Depletion of Th17 cells in Rorc(γT)^+/GFP mice reduces acquisition of learned helplessness. (A) Basal activity of wild-type or Rorc(γT)^+/GFP mice was measured in an open field for 30 min. (B–D) Mice were subjected to standard IES, and 24 h later tested with escapable foot shocks. (B) Escape failures after standard IES. Each symbol represents total escape failures in 30 trials for an individual mouse, bars represent group means (n=8–12 mice/group, t-test *p<0.05, df=18, t=2.267). (C) Average escape latency during 5-trial blocks after standard IES. WT and Rorc(γT)^+/GFP mice had an average of 19.4±0.4 and 10.9±1.3 sec escape latency, respectively. (n=8–12 mice/group, Mann Whitney *p<0.05).

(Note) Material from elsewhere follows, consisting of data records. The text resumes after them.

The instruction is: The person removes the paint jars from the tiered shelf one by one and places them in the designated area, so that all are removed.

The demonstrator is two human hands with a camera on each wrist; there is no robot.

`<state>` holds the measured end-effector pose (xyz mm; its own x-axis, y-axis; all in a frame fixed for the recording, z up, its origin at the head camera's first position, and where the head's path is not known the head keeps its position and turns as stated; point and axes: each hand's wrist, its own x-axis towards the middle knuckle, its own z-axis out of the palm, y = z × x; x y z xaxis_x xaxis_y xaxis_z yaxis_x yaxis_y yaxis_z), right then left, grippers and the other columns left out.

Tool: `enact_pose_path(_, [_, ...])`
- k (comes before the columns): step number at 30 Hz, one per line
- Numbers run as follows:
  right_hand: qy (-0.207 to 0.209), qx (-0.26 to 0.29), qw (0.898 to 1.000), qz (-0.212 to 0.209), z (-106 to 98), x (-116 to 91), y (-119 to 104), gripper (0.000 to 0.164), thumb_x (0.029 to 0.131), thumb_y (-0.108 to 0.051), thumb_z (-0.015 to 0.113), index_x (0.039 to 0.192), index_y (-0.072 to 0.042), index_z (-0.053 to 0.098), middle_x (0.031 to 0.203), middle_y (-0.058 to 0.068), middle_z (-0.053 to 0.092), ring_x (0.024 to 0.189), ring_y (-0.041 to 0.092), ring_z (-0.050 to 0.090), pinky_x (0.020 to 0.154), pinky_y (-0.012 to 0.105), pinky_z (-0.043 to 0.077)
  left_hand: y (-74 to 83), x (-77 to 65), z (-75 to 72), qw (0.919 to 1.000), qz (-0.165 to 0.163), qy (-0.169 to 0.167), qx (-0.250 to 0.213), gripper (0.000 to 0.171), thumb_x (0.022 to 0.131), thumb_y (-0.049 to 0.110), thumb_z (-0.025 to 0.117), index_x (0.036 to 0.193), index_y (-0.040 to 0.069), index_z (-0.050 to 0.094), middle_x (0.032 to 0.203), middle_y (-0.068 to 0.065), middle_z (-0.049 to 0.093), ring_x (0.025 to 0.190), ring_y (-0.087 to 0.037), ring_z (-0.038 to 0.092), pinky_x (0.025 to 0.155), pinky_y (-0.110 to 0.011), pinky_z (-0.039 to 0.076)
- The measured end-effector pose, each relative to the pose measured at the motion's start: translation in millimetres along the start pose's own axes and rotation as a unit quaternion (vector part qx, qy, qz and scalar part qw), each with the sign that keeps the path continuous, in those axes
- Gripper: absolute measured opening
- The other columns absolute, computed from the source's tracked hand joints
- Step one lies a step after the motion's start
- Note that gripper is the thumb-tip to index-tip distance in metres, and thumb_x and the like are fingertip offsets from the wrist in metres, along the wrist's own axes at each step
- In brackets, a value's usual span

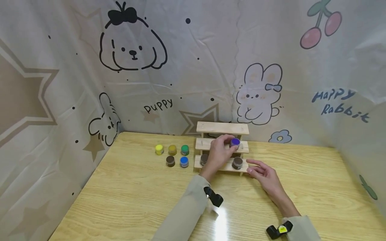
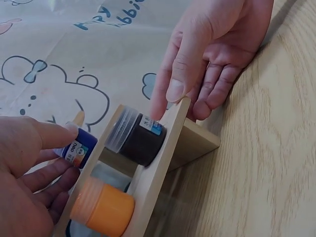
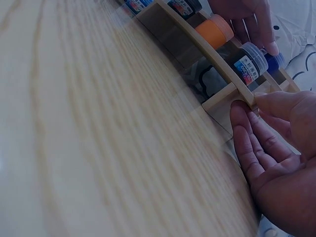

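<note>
Currently, in head view, holds purple-lidded jar with left hand at middle tier of wooden stand. In left wrist view, pinches jar between thumb and fingers. In right wrist view, grips end of bottom shelf with right hand.

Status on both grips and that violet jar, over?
Left grip holds violet jar by middle tier, right end of wooden stand. Right grip pinches bottom tier. Dark jar stands on it in front, apparently not blocking.

My left hand hid the orange paint jar from the head view and partly covered the purple-lidded jar; the right wrist view's top edge cropped a blue jar.
</note>
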<state>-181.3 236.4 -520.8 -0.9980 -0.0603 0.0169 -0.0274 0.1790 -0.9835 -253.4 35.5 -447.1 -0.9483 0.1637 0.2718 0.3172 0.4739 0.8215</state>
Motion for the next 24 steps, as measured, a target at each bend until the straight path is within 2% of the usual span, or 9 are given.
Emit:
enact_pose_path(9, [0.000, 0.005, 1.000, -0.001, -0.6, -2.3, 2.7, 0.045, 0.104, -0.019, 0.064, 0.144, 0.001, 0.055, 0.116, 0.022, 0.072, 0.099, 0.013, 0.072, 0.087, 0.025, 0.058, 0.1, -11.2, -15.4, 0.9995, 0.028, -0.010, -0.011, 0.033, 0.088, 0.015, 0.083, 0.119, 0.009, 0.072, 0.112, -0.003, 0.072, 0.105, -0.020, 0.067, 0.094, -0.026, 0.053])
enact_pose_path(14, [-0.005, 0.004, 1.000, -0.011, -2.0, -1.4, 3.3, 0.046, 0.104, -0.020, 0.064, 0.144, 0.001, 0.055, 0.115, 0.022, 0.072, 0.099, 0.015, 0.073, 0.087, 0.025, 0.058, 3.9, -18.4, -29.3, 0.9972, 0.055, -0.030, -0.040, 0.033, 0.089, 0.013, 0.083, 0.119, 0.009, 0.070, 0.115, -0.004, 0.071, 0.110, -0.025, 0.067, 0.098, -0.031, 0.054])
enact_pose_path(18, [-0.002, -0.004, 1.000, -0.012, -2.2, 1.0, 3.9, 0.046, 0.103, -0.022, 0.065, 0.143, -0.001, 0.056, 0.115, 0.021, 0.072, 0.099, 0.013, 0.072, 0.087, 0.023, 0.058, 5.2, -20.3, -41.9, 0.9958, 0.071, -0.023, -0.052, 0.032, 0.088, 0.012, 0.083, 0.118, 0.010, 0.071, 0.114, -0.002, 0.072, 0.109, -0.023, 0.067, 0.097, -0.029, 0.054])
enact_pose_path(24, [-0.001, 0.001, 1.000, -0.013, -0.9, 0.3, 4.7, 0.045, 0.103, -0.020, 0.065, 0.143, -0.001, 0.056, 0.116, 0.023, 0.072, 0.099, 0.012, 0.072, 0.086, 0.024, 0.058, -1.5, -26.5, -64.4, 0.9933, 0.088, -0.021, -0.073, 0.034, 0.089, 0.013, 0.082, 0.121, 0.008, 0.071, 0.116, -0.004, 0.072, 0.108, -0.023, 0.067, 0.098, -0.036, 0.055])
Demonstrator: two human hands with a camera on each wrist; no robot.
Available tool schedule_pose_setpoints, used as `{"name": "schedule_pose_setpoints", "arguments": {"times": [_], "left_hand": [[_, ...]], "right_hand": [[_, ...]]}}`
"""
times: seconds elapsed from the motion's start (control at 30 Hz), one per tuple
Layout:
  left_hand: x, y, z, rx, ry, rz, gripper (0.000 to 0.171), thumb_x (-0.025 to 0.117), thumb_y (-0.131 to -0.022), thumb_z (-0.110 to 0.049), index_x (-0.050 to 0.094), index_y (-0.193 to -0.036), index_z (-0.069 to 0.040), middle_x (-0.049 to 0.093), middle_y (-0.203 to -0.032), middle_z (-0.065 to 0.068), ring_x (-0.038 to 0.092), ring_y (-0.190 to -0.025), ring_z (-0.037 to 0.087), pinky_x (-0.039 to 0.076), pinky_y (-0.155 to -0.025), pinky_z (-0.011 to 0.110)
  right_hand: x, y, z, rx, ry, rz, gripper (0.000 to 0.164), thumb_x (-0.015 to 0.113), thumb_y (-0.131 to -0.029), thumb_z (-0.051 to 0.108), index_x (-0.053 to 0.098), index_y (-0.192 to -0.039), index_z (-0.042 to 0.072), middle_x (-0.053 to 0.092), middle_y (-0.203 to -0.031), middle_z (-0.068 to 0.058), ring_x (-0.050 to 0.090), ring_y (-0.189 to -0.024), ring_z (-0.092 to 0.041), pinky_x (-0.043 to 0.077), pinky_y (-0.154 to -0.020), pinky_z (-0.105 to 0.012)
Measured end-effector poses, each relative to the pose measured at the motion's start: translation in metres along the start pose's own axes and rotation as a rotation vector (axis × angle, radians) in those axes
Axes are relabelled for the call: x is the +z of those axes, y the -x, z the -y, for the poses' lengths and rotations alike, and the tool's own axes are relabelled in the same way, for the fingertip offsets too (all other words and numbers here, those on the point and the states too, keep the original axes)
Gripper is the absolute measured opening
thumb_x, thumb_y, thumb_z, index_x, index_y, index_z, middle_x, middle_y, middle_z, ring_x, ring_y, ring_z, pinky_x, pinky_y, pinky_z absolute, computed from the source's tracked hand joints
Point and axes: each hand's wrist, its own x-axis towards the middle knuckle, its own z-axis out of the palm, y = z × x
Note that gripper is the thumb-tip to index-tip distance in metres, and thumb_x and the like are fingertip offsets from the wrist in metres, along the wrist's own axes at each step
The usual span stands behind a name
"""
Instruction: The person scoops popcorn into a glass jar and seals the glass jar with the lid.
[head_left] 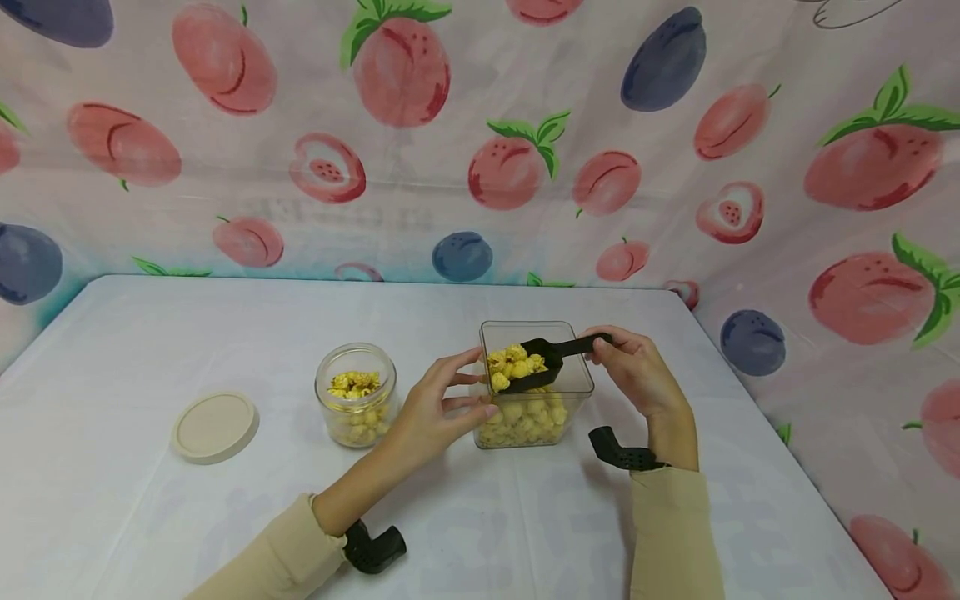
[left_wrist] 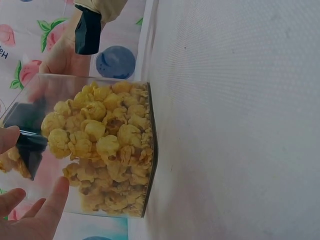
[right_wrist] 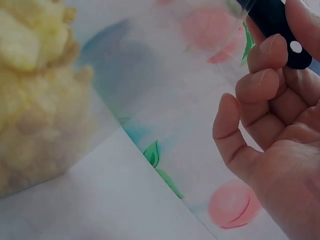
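A clear rectangular container (head_left: 579, 402) stands on the table, its lower part filled with yellow popcorn (head_left: 522, 421). My left hand (head_left: 435, 408) touches its left side, fingers spread and fairly straight, thumb near the front corner. With my right hand (head_left: 633, 367) I pinch the handle end of a black scoop (head_left: 553, 357) between thumb and fingers. The scoop's bowl, carrying popcorn, is tilted down to the left inside the container's upper part. Through the clear wall in the left wrist view, the scoop (left_wrist: 27, 117) shows above the popcorn heap (left_wrist: 107, 130).
Left of the container stands an open round glass jar (head_left: 321, 400) partly filled with popcorn. A round beige lid (head_left: 215, 427) lies farther left on the white-covered table (head_left: 480, 533). A fruit-patterned cloth (head_left: 420, 192) hangs behind and to the right.
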Motion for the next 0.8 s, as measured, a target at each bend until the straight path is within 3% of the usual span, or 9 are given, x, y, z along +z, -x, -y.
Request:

After behavior measurements, the indicated (D) Th cells or immune cells were stained and analyzed by flow cytometry. Bars represent mean ± sem. (n=8–12 mice/group Mann Whitney *p<0.05).

Figure 4

Inhibiting RORγT or IL-17A has antidepressant effects in Th17-dependent learned helplessness. Wild-type mice pretreated where indicated with anti-IL-17A antibodies or SR1001, a RORγT inhibitor, received Th17 cells. (A–B) Mice were subjected to reduced intensity IES, and 24 h later tested with escapable foot shocks. (A) Escape failures after reduced IES. Each symbol represents total escape failures in 30 trials for an individual mouse, bars represent group means (n=8–10 mice/group, ANOVA *p<0.05 compared with untreated Th17 recipient mice, df=45, F=8.220). (B) Average escape latency during 5-trial blocks after reduced intensity IES. Mice receiving Th17, Th17+ anti-IL17A, and Th17 + SR1001 mice had an average of 21.8±1.6, 13.6±0.6 and 15.1±0.8 sec escape latency, respectively. (n=8–10 mice/group, ANOVA *p<0.05 compared with untreated Th17 recipient mice, df=17, F=15.77).